Carers often find themselves out of the workforce for several years and struggle to get back in. Or they may be available for part-time work to fit around caring, but are unable to find anything with the flexibility they require. A new initiative, Trading Times, is trying to address this. Set up by Jonathan Collie, it aims to match small employers with local carers looking for flexible or part-time work. With funding from the Design Council’s Living Well With Dementia challenge, it is due to launch online by the end of the year and is seeking funding for expansion.

Previously a healthcare consultant, Collie had no expertise in dementia care before entering the design challenge. “I rang up my local carer centre in Barnet and asked to be introduced to as many carers of family members with dementia as they could. Barnet, one of the largest councils in London, has 350,000 residents and more than 30,000 carers.

“It has 7,500 people that would want to take up employment. And among the small businesses that we engaged there is definitely a reciprocal need for such part-time work.
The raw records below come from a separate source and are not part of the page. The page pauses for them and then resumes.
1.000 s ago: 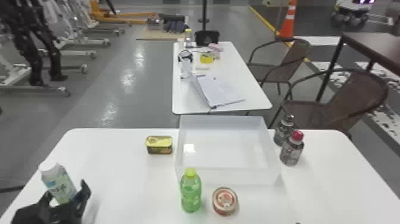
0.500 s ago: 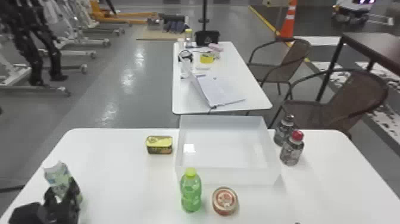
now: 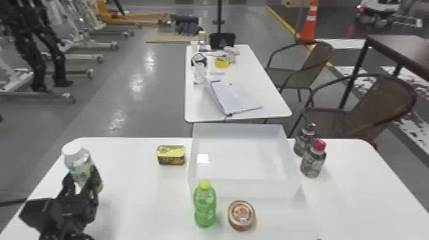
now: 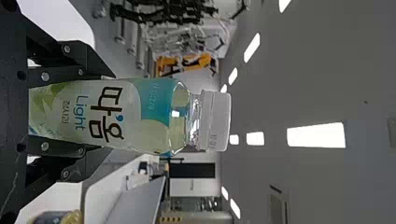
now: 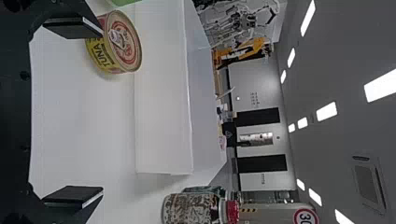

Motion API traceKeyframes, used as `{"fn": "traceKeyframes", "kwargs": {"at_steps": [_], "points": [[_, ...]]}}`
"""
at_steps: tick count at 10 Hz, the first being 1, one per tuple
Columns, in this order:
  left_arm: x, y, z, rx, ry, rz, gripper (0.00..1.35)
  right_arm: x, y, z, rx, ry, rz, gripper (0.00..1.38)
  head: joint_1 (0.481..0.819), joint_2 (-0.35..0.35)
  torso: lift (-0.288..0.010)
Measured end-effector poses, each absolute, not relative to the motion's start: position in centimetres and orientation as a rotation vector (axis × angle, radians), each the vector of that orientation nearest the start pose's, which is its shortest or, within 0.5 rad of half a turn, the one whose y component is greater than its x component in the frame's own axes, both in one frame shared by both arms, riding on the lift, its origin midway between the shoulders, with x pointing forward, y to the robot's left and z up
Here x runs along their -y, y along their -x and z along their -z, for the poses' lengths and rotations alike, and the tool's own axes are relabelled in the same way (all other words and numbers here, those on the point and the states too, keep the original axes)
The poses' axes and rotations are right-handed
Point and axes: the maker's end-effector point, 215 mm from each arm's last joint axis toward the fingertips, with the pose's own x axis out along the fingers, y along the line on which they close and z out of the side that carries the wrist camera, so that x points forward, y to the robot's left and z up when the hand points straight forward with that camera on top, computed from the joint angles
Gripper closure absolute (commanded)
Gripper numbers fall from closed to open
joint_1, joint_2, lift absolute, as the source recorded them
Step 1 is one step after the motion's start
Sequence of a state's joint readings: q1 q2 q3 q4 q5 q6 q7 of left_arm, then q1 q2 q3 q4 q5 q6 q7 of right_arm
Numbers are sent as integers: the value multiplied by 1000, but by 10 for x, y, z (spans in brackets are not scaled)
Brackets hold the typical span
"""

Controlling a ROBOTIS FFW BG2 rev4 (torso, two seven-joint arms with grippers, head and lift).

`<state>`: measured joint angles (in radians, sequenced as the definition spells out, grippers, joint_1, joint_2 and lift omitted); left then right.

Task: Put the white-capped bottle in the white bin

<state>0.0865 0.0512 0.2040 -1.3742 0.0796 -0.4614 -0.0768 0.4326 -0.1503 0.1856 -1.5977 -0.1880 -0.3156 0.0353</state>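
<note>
At the table's left side in the head view, my left gripper (image 3: 81,191) is shut on the white-capped bottle (image 3: 78,162), whose cap points up with a slight lean. Its base is partly hidden by the fingers, and it appears to be off the table. In the left wrist view the bottle (image 4: 126,116) sits between both fingers of the left gripper (image 4: 100,116), gripped around its lower part. The white bin (image 3: 244,188) stands mid-table, right of the bottle. My right gripper (image 5: 88,112) is open and holds nothing, facing the bin's wall (image 5: 163,93) in the right wrist view.
Between the bottle and bin, toward the far edge, lies a yellow tin (image 3: 171,155). A green bottle (image 3: 205,204) and a round tuna can (image 3: 241,215) stand before the bin. Two dark bottles, one red-capped (image 3: 313,159), stand at its right.
My left gripper's fingers have shut on the white-capped bottle. Bottle and gripper have since moved up and toward the far side in the head view. The bin and other table items have stayed put.
</note>
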Motion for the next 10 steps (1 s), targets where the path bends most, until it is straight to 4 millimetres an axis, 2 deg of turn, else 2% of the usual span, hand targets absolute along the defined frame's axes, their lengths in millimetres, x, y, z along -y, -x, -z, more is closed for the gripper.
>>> {"fn": "traceKeyframes", "kwargs": {"at_steps": [1,2,4,5,7,10], "points": [[-326,-546,319,237,-38,-64,1104,166,-417,462,-120,-109,-195,111,549,0,-100],[-296,-558,296,268,-28,31,1104,166,-417,463,-121,-110,-194,111,549,0,-100],[-226,-582,268,278,-29,256,1105,166,-418,463,-121,-112,-193,111,549,0,-100],[-193,-591,261,262,-45,360,1104,166,-419,463,-120,-113,-193,111,549,0,-100],[-127,-600,265,197,-151,557,1105,165,-420,463,-119,-116,-194,111,549,0,-100],[-44,-598,302,53,-396,775,1104,164,-422,463,-118,-117,-197,111,549,0,-100]]}}
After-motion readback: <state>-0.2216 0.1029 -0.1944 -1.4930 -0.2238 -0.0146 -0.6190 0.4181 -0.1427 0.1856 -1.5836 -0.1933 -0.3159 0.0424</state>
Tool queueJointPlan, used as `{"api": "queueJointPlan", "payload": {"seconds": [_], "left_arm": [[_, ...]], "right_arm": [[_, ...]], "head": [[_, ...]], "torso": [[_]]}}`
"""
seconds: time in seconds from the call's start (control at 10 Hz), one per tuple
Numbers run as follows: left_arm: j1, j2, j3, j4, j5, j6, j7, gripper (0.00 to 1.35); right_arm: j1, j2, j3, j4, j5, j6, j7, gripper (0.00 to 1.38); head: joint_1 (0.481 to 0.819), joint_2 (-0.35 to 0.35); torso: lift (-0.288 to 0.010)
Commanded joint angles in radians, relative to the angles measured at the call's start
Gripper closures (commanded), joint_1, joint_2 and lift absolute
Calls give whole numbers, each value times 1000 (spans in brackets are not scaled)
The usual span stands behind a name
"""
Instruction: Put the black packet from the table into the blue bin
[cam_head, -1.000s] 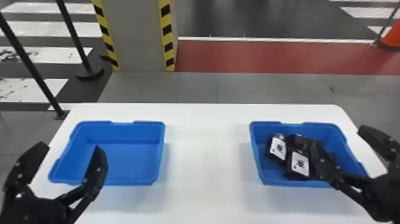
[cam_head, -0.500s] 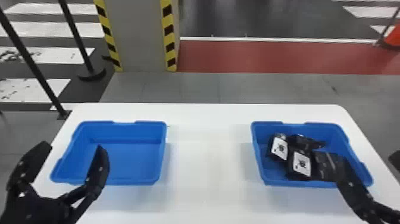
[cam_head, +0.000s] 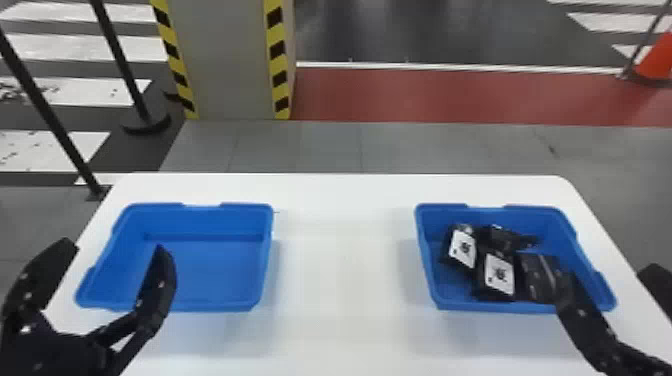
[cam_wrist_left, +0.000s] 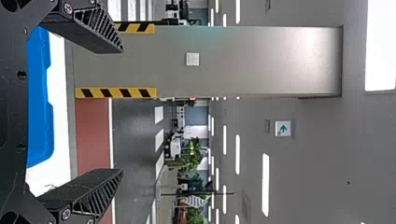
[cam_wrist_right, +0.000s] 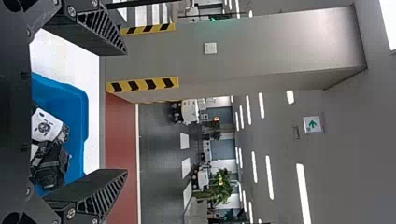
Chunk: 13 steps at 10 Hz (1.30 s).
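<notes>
In the head view, my left gripper (cam_head: 117, 247) is open at the near left, by the left blue bin (cam_head: 200, 270), which holds nothing. My right gripper (cam_head: 602, 277) stands open at the near right, one finger over the right blue bin (cam_head: 430, 255). That bin holds several black packets; a packet with a white label (cam_head: 496, 275) and another labelled packet (cam_head: 462, 247) lie side by side. A darker packet (cam_head: 537, 275) is partly behind the finger. The left wrist view shows the left gripper (cam_wrist_left: 122, 110) with nothing between its fingers, likewise the right gripper (cam_wrist_right: 125, 112) in its own wrist view.
Both bins stand on a white table (cam_head: 345, 280), with a wide strip of tabletop between them. Beyond its far edge are a striped pillar (cam_head: 227, 65), black posts (cam_head: 122, 65) at the left, and an orange cone (cam_head: 657, 57) at the far right.
Compared with a second ago, my right gripper has drawn back toward the table's near right, uncovering more of the packets. The left gripper holds its place, and the packets look unmoved.
</notes>
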Motion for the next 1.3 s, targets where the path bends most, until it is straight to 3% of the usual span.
{"api": "queueJointPlan", "payload": {"seconds": [0.0,1.2], "left_arm": [[3,0,2,0,3,-4,0,114],[1,4,-2,0,-5,-19,-3,111]], "right_arm": [[-2,0,0,-4,4,0,0,127],[-2,2,0,-24,47,12,-5,125]], "head": [[695,-4],[695,-2]], "torso": [[-110],[-110]]}}
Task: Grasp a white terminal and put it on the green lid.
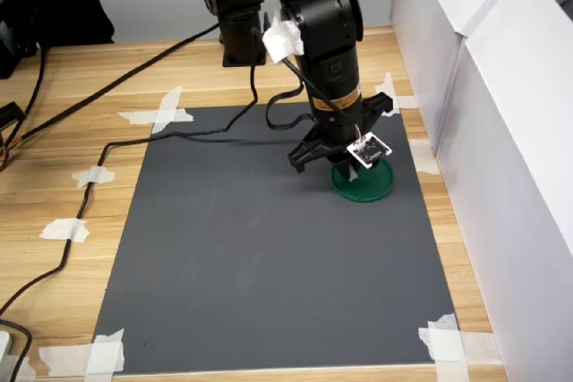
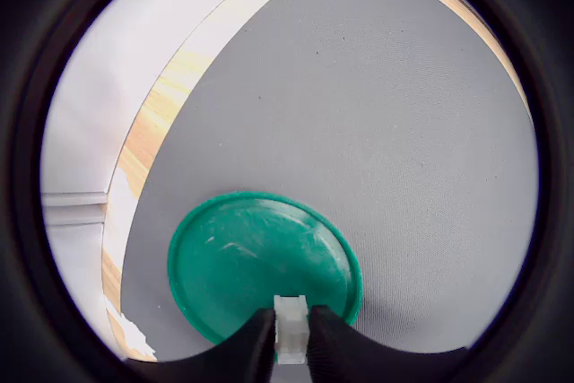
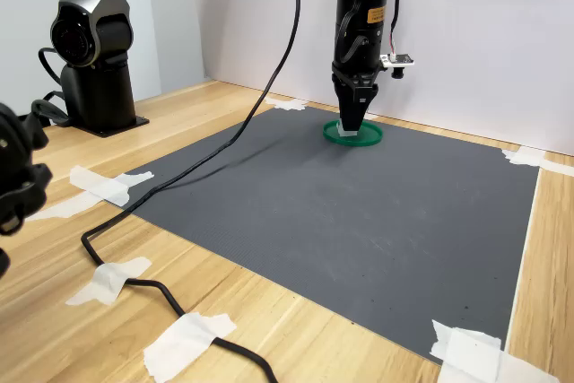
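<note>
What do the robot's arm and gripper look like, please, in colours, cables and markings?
The arm is glossy black with rounded housings, an orange-brown label band and a white connector near the wrist. Black cables trail off it. A small white circuit board sits beside the black tapered gripper.

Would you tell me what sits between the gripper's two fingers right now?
The white terminal, pinched between the fingers over the green lid's edge, as the wrist view shows.
</note>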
The opportunity is there to match them up.”

Overwhelmed by the need he found, Collie has set aside a long consultancy career to concentrate on what is effectively a recruitment website for carers. “One of our first meetings was with Hounslow Alzheimer’s Society. A lady caring for her mother managed to get respite cover two afternoons a week so she could work behind a counter at a local deli. She said that those two afternoons were an absolute lifeline. It wasn’t so much the money, although the money helped, it was more the fact that she had the opportunity to get out of her care role, engage with people and feel normal again.”